Now, let’s think that this Netflix show goes crazier and Felix has to date two people three times. With the first person they have \(y_1=1\) good date and with the second \(y_2=2\) good dates. Then the likelihood function in this situation is

\[P(Y=y_1|\theta)\times P(Y=y_2|\theta) = {3\choose 1} \theta^1 (1-\theta)^{2}\times {3\choose 2} \theta^2 (1-\theta)^{1} \approx \theta^{1+2}(1-\theta)^{2+1}=\theta^3(1-\theta)^3\] Formally, the likelihood function is the probability of the data given the model, and that is a product of the individual probabilities of each couple dating.

\[P(Data|\theta)= \prod_{y_i=1}^{2}P(Y=y_i|\theta)\approx \theta^3(1-\theta)^3\] If you didn’t have any information a priori about \(\theta\), what would you say about it after observing that in the first three dates two went well, and in the second three dates only one went well?

binomial_likelihood <- function(theta, data,n) {
  
  # `theta` = success probability parameter ranging from 0 to 1
  # `data`  = the vector of data (i.e., a series of 0s and 1s)
  long <- length(theta)
  z <- rep(0,long)
  for(i in 1:long){
  prob.vect <- sapply(data,FUN=dbinom, size=n, prob=theta[i])
  z[i] <- prod(prob.vect)
  }
  return(z)
}

observed_dates <- c(2,1)
binomial_likelihood(theta=c(0.1,0.3), data=observed_dates,n=3)

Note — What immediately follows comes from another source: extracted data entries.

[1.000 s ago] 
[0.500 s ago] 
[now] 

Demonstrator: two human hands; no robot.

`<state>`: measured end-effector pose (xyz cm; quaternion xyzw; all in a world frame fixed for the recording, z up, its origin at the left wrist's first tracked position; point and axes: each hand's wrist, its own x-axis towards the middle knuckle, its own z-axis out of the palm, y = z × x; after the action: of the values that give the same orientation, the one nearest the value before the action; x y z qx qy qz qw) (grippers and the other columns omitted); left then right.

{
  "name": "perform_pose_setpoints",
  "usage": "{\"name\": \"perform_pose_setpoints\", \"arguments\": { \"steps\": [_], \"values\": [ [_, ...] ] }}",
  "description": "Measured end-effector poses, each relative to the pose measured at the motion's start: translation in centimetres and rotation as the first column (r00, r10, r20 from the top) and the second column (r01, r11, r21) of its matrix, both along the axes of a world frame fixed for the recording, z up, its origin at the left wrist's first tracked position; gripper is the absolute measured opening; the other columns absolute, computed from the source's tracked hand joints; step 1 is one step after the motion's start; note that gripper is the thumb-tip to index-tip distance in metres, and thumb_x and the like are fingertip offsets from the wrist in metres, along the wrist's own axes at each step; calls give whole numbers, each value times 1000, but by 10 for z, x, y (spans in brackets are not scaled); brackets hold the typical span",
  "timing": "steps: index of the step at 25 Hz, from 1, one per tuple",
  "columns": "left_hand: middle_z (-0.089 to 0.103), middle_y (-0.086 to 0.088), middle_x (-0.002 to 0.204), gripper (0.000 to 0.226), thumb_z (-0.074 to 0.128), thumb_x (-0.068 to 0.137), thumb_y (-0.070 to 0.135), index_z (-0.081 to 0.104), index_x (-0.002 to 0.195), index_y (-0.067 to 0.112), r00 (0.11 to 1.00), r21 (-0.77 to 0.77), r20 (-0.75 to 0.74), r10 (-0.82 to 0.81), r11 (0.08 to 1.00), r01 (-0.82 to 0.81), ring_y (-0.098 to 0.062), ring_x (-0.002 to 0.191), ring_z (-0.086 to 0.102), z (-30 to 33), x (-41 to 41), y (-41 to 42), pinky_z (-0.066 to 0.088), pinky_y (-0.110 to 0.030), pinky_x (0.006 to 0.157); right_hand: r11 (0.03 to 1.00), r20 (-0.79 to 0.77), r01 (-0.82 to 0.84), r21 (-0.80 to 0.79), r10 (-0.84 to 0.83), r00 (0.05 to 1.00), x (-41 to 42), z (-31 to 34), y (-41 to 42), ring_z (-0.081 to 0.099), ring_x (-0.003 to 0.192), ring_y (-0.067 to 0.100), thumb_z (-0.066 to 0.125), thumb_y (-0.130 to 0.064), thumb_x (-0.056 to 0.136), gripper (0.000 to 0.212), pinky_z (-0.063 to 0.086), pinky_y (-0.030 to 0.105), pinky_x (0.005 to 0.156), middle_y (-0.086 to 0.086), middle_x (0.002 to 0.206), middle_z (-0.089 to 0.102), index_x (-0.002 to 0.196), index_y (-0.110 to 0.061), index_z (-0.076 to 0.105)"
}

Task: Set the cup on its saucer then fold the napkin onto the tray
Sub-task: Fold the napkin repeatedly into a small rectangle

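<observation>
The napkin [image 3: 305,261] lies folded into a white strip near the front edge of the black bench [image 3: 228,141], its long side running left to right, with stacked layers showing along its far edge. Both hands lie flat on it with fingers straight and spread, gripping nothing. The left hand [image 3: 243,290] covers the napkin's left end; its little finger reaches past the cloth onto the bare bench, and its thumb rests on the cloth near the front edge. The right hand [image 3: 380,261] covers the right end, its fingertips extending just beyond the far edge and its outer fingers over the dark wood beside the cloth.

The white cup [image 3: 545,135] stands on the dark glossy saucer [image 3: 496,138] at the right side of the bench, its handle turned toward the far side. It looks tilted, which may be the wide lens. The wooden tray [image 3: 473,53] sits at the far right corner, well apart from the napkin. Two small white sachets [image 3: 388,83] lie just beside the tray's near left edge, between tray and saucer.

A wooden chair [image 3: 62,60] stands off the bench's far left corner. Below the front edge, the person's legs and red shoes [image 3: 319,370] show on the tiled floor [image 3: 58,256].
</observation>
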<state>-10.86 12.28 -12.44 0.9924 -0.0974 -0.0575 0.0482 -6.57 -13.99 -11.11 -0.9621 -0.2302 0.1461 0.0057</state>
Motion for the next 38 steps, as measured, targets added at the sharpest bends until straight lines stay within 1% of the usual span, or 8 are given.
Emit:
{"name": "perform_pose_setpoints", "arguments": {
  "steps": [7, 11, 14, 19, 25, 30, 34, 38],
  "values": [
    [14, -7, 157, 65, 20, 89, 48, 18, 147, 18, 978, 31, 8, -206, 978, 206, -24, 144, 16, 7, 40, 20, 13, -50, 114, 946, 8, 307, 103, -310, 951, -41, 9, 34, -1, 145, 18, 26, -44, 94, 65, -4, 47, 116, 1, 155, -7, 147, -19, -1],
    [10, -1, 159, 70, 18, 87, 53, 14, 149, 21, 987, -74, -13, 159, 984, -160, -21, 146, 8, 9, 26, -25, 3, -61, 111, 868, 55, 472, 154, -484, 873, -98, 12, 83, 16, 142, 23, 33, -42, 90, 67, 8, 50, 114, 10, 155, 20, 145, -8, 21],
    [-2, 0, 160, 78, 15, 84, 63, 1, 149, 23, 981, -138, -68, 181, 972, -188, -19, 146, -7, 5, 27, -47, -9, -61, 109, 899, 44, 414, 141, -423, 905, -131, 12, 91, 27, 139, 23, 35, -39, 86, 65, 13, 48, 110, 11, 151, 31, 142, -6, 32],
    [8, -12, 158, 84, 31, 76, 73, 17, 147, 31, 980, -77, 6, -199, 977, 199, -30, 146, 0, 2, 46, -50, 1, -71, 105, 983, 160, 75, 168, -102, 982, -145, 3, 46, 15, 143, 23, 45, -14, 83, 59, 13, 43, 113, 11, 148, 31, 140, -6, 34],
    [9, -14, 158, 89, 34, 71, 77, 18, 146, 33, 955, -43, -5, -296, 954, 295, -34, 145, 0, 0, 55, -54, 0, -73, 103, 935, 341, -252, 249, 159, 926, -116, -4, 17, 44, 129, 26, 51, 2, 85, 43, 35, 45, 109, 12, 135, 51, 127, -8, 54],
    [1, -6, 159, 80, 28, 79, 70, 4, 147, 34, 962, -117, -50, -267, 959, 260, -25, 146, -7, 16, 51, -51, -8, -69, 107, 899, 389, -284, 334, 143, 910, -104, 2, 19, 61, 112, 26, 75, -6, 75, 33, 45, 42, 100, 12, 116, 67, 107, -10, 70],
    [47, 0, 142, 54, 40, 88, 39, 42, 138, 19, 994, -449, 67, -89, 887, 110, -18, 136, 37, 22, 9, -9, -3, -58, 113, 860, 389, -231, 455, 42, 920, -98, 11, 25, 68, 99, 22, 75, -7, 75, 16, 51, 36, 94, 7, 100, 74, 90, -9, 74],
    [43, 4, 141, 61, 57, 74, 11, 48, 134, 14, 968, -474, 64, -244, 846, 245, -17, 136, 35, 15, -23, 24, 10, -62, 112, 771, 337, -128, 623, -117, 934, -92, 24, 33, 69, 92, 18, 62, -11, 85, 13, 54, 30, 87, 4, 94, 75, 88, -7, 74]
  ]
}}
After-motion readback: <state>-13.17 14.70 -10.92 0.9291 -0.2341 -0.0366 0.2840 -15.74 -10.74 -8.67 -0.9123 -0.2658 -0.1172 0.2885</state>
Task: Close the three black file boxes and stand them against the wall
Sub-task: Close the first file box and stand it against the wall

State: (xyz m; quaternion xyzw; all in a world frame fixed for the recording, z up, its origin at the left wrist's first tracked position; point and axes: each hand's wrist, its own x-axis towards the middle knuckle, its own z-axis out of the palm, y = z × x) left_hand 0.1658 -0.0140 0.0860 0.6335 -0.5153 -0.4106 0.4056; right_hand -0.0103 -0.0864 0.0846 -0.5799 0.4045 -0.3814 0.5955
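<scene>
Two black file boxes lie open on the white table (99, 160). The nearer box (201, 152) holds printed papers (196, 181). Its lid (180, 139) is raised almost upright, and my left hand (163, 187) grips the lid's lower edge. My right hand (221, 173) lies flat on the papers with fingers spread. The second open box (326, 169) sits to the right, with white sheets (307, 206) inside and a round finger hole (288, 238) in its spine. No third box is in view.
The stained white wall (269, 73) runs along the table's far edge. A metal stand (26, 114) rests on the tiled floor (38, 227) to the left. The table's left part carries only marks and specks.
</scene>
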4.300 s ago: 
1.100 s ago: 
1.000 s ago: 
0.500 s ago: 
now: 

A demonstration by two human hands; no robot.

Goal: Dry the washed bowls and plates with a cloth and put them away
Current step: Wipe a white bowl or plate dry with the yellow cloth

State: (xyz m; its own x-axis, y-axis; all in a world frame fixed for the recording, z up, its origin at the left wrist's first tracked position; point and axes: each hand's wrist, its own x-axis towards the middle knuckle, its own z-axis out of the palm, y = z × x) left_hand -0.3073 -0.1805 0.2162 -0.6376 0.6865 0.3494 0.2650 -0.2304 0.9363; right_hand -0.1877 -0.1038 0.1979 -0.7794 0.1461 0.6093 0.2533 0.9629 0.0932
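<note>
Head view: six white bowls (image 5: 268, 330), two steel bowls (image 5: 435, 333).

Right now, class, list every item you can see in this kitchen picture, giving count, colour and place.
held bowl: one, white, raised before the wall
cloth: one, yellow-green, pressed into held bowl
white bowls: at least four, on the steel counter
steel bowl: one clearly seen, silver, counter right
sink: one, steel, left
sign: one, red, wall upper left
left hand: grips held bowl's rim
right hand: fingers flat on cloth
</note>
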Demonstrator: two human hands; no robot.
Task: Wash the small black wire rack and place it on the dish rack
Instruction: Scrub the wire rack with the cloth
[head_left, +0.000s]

12.6 The update! The posterior distribution

The posterior distribution then is the updated probability of likability of Felix. After going for some dates, they should have a better way to say “I’m a nice person to go out with”. That’s why Bayesians refer to posterior distributions as updated probabilities.

The posterior distribution is proportional to the likelihood multiplied by a prior distribution for the model \[\underbrace{P(\theta|Data)}_{Posterior} \propto \underbrace{P(Data|\theta)}_{Likelihood} \times \underbrace{P(\theta)}_{Prior}\] Remember the proportional part comes from ignoring in the Bayes’ Rule the denominator .That is, we ignore the probability of the data aggregated for all the possible models for \(\theta\) that is \(P(\theta)\).

Okay so let’s calculate the posterior distribution

\[P(\theta|Data) \propto \underbrace{\theta^k(1-\theta)^{n-k}}_{\textrm{Likelihood (product of binomials)}} \times \underbrace{\theta^{a-1}(1-\theta)^{b-1}}_{\textrm{prior Beta distribution}}\] This is a horrible object, how do we deal with this? how do we know how the posterior looks like?

trial_data <- c(1,2)
number_dates <- 3
a <- 2
b <- 5

d <-
  tibble(theta0 = seq(from = 0, to = 1, length.out = 100)) %>% 
  mutate(`Prior (beta)`           = dbeta(theta0, 
                                          shape1 = a, 
                                          shape2 = b),
         `Likelihood (Binomial)` = binomial_likelihood(theta = theta0, data=trial_data,n=number_dates),
         `Posterior (beta)`       = dbeta(theta0, 
                                          shape1 = 4, 
                                          shape2 = 7))

glimpse(d)

d %>% 
  gather(key, value, -theta0) %>% 
  mutate(key = factor(key, levels = c("Prior (beta)", "Likelihood (Binomial)", "Posterior (beta)"))) %>% 
  
  ggplot(aes(x = theta0)) +
  # densities
  geom_ribbon(aes(ymin = 0, ymax = value),
              fill = "grey67") +
          labs(x = expression(theta),
       y = NULL) +
  facet_wrap(~key, scales = "free_y", ncol = 1) +
  theme(panel.grid = element_blank())

The goal in any Bayesian statistics inference is to get the posterior distribution and this is done using a computational algorithm called the MCMC- Markov Chain Monte Carlo that allows us to propose values for \(/theta\) from and accept of reject them depending on the odds that the data is likely under those values.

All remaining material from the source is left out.